In this chapter, we explore moments when crimesploitation's cameras zoom in on those who illegally abandon the constraints of civilization and embrace chaos. When cops interrupt the actions of rule-breakers, they drop into a scene in which the players are doing something that psychologists have long told us most everyone in organized societies secretly wants to do: misbehave. From birth to death, Americans are surrounded by socially constructed systems that work to discipline and normalize them. As discipline tries at making life ever more rational, ordered, and predictable, theorists have identified a kind of discontent that modern people experience, a discontent that manifests itself in a variety of symptoms—from inchoate anxiety to a sense of existential frustration to plain boredom. In this chapter, we argue that crimesploitation offers viewers the opportunity to alleviate those symptoms—often by covertly encouraging them to step into the experience of the criminal.
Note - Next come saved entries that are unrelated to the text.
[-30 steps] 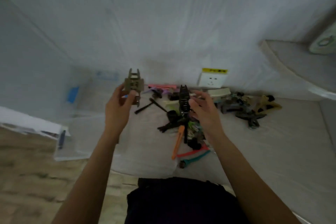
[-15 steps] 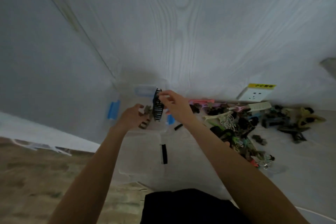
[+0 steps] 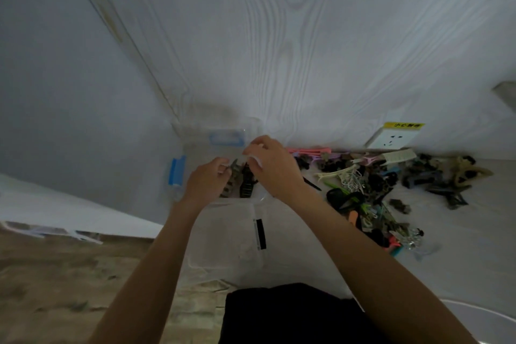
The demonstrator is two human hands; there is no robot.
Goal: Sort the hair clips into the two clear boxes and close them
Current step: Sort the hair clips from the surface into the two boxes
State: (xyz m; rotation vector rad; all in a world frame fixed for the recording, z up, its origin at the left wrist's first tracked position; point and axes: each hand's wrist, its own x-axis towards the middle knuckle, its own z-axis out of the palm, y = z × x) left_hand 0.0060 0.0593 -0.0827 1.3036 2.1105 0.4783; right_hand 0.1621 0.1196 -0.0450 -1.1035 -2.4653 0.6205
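Note:
A clear box (image 3: pixel 192 148) with blue latches (image 3: pixel 176 170) stands open against the wall. Both my hands are lowered into it. My left hand (image 3: pixel 208 183) grips a khaki claw clip (image 3: pixel 234 176) at its fingertips. My right hand (image 3: pixel 272 166) curls its fingers over the top of a black claw clip (image 3: pixel 247 186), right beside the khaki one. A second clear container (image 3: pixel 223 234) with a black label (image 3: pixel 259 234) lies just in front of the box. A heap of mixed hair clips (image 3: pixel 368 190) spreads to the right.
A white wall socket (image 3: pixel 392 139) with a yellow sticker sits low on the wood-grain wall behind the heap. More dark and beige clips (image 3: pixel 446 179) lie further right. Patterned floor (image 3: pixel 55 274) lies to the left, and a white curved rim (image 3: pixel 480 318) shows at bottom right.
Both hands carried their clips left from the heap and sank from above the box's rim down into it. The view turned left with them.

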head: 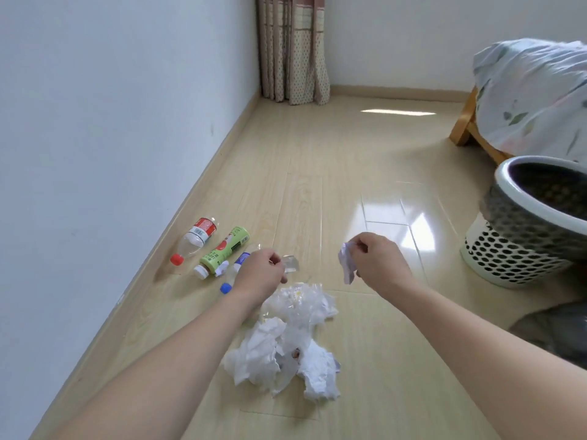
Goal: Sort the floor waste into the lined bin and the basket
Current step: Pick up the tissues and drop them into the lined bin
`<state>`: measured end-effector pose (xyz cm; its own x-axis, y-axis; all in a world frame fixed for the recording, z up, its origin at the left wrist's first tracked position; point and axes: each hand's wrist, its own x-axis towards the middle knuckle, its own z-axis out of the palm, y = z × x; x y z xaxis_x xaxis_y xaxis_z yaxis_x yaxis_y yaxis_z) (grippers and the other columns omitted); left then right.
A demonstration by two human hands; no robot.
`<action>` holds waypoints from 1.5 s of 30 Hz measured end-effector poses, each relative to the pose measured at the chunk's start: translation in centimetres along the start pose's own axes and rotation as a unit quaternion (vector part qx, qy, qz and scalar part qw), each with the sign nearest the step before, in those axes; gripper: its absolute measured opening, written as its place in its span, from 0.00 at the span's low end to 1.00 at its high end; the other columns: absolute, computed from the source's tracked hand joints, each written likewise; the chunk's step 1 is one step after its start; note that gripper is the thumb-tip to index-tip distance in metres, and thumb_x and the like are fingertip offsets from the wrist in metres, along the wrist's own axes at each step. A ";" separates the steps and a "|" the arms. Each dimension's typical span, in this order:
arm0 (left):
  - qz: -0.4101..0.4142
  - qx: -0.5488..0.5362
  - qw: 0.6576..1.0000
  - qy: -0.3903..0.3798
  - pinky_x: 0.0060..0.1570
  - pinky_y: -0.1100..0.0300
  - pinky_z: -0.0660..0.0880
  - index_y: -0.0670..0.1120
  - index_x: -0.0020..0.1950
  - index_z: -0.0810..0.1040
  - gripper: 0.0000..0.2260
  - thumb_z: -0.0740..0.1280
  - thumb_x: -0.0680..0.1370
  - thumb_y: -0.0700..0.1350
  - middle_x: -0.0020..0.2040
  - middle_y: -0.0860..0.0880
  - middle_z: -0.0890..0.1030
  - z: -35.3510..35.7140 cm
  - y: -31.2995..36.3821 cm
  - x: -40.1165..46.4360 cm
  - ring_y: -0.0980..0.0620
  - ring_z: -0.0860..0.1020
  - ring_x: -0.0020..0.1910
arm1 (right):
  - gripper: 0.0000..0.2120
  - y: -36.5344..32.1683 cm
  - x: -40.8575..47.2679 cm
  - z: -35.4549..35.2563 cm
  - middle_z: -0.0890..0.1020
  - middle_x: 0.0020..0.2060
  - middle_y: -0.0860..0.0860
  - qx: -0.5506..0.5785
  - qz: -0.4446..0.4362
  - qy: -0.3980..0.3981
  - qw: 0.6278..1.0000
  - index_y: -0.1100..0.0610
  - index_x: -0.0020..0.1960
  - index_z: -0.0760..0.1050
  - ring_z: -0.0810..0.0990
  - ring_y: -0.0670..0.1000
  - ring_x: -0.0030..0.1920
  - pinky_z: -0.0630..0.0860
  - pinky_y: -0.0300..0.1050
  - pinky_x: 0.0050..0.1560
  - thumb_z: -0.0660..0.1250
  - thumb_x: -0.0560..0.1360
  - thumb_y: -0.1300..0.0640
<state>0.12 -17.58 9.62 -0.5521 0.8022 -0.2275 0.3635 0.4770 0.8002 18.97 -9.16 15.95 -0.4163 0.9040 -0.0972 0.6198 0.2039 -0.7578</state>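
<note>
— While both hands hover above the floor, what do they hold?
— Right hand (pixel 376 260) pinches a paper scrap (pixel 347 264); left hand (pixel 259 274) pinches clear plastic (pixel 290 264). The basket (pixel 527 223) stands well right; paper pile (pixel 286 360) below.

Floor (pixel 317 160): pale wood-grain laminate planks, smooth and glossy, with bright reflections near the basket. Wall (pixel 111 106): matt painted finish, lightly scuffed. Curtain (pixel 293 49): soft woven cloth, dotted print, matt. Bed frame (pixel 463 125): varnished wood, slight sheen; bedding (pixel 536 93) over it is printed cloth, matt. Basket (pixel 521 246): perforated hard plastic, smooth white rim, fitted with a dark liner, probably thin plastic film, though blurred. Three bottles (pixel 222 252): clear glossy plastic with printed film labels and plastic caps. Waste pile (pixel 286 347): crumpled matt white paper or tissue under crinkled transparent film. The right hand (pixel 378 262) pinches a crumpled paper scrap (pixel 347 265).
</note>
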 end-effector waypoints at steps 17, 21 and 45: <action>0.225 0.032 0.953 -0.202 0.42 0.53 0.78 0.46 0.38 0.78 0.05 0.63 0.72 0.40 0.34 0.50 0.84 30.3 30.4 -12.2 0.51 0.77 0.34 | 0.09 23.0 -10.2 -33.9 0.83 0.45 0.55 -0.057 0.224 0.201 0.952 0.55 0.44 0.79 0.78 0.56 0.44 0.70 0.41 0.42 0.60 0.73 0.61; 0.250 0.164 0.916 -0.268 0.41 0.55 0.79 0.43 0.44 0.81 0.08 0.62 0.73 0.41 0.40 0.46 0.84 37.5 31.6 -15.9 0.50 0.80 0.38 | 0.07 28.3 -12.3 -35.8 0.72 0.32 0.53 -0.086 0.292 0.177 0.936 0.57 0.34 0.69 0.71 0.53 0.32 0.63 0.40 0.30 0.61 0.71 0.61; -0.029 0.192 0.979 0.055 0.35 0.59 0.69 0.46 0.46 0.77 0.08 0.59 0.77 0.40 0.43 0.49 0.79 -1.5 -4.9 6.0 0.48 0.77 0.42 | 0.14 6.4 6.1 4.6 0.77 0.56 0.49 -0.143 -0.002 -0.121 0.982 0.53 0.60 0.74 0.77 0.51 0.52 0.72 0.41 0.48 0.57 0.77 0.57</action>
<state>-6.09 -15.62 5.19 -0.6508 0.7356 -0.1880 0.5729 0.6382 0.5143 17.29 -4.06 7.53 -0.5434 0.7944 -0.2715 0.7653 0.3357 -0.5492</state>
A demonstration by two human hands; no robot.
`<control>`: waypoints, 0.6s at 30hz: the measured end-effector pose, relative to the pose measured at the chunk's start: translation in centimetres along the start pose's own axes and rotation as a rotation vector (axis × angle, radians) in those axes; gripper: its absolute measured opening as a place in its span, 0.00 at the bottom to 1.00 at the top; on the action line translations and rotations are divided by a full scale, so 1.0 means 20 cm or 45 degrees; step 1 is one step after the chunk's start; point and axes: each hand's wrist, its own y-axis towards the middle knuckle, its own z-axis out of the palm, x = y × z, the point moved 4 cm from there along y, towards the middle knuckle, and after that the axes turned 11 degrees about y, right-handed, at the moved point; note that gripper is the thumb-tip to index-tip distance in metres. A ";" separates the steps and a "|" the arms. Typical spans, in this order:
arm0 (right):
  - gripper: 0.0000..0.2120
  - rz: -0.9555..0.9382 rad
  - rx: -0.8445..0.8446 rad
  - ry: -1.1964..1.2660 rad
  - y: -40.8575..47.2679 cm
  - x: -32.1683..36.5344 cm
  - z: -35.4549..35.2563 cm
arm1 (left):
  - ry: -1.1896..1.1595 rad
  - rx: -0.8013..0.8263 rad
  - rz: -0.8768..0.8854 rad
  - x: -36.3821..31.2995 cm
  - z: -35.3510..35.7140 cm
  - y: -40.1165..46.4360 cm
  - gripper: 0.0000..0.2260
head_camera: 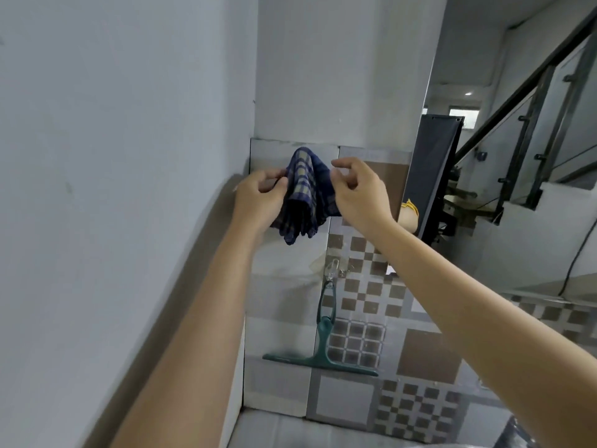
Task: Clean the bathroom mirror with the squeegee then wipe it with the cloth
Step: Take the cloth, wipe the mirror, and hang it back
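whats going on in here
A person is holding a blue checked cloth up in front of the tiled wall, the left hand and right hand both pinching it. The green squeegee hangs from a hook on the tiles below, untouched. The mirror is off to the right, and the cloth is not on it yet.

Soft even daylight, faint shadows, slight blur, wide-angle edge bending.
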 end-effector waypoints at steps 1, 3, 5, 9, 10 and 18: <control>0.11 0.042 0.023 0.064 0.01 0.01 0.01 | -0.037 0.022 -0.020 0.01 -0.01 0.01 0.07; 0.11 0.154 0.065 0.231 0.02 0.02 0.03 | -0.163 0.085 -0.084 0.02 -0.01 0.03 0.07; 0.11 0.279 0.100 0.399 0.04 0.02 0.04 | -0.292 0.177 -0.143 0.02 0.00 0.04 0.07; 0.11 0.428 0.189 0.741 0.08 0.04 0.05 | -0.351 0.252 -0.163 -0.02 -0.01 0.07 0.08; 0.12 0.409 0.194 0.751 0.10 0.06 0.04 | -0.336 0.247 -0.143 -0.04 -0.01 0.07 0.08; 0.11 0.237 0.174 0.838 0.15 0.17 -0.06 | -0.315 0.137 -0.035 -0.27 -0.07 0.12 0.11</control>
3 Cuffs of Love: Punishment and Redemption in Crimesploitation
chapter abstract

Shows like Dog the Bounty Hunter, Lockup, and Lockdown depicted the experience of being returned to jail by bounty hunters or serving a sentence of incarceration in the nation's jails and prisons. In some scenes, offenders are constructed as dangerous predators. Yet in other scenes, they are depicted as vulnerable people endowed love, self-discipline, and remorse that make them worthy of rehabilitation and capable of redemption. By offering a balance of skepticism and hopefulness in their depictions, these shows work to make the punishment of incarceration meaningful. By depicting some prisoners as violent and the incorrigible, these shows reinforce a sense of necessity about the prison. But by depicting some prisoners as capable of change and prisons as sites of moral regeneration, these shows keep incarceration from seeming like the very source of the pollution they purport to contain.

4 Middlebrow Crimesploitation
chapter abstract

In this chapter, we argue that many seemingly serious true crime documentary programs are best understood as a "middlebrow" form of crimesploitation, delivering lowbrow thrills under a veneer of intellectual heft and high-minded critique. We take as our case studies: Making a Murderer, How to Fix a Drug Scandal, and Don't F**k with Cats. While they may sow skepticism about police and prosecutorial power and extol the importance of values like due process and the presumption of innocence, they ultimately do little to encourage a deeper interrogation of the criminal justice system and the politics that have made the United States a punitive outlier among western democracies. Moreover, the genre's frequent invitation to viewers to become investigators who solve criminal cases that the state has ignored or, as a result of incompetence or corruption, botched.

Epilogue: W(h)ither Crimesploitation?
chapter abstract

Video footage of a white cop killing George Floyd led to the canceling of Cops. Nevertheless, crimesploitation continues to legitimize a neoliberal carceral state that values order more than justice and human docility more than human flourishing. It continues to offer viewers the chance to escape from and vicariously resist, as well as recommit to, bearing the burdens of life when the state has largely abandoned its commitments to the common good. By treating crimesploitation as a symptom of a particular historical moment, we have attempted to denaturalize it, to disrupt the "common sense" ideas about crime, authority, and governance that it peddles. And by emphasizing its commodification of others' pain, we have attempted to call attention to how exploitative and immoral it is. The pleasures these programs offer, we have shown, are derived from others' pain and degradation.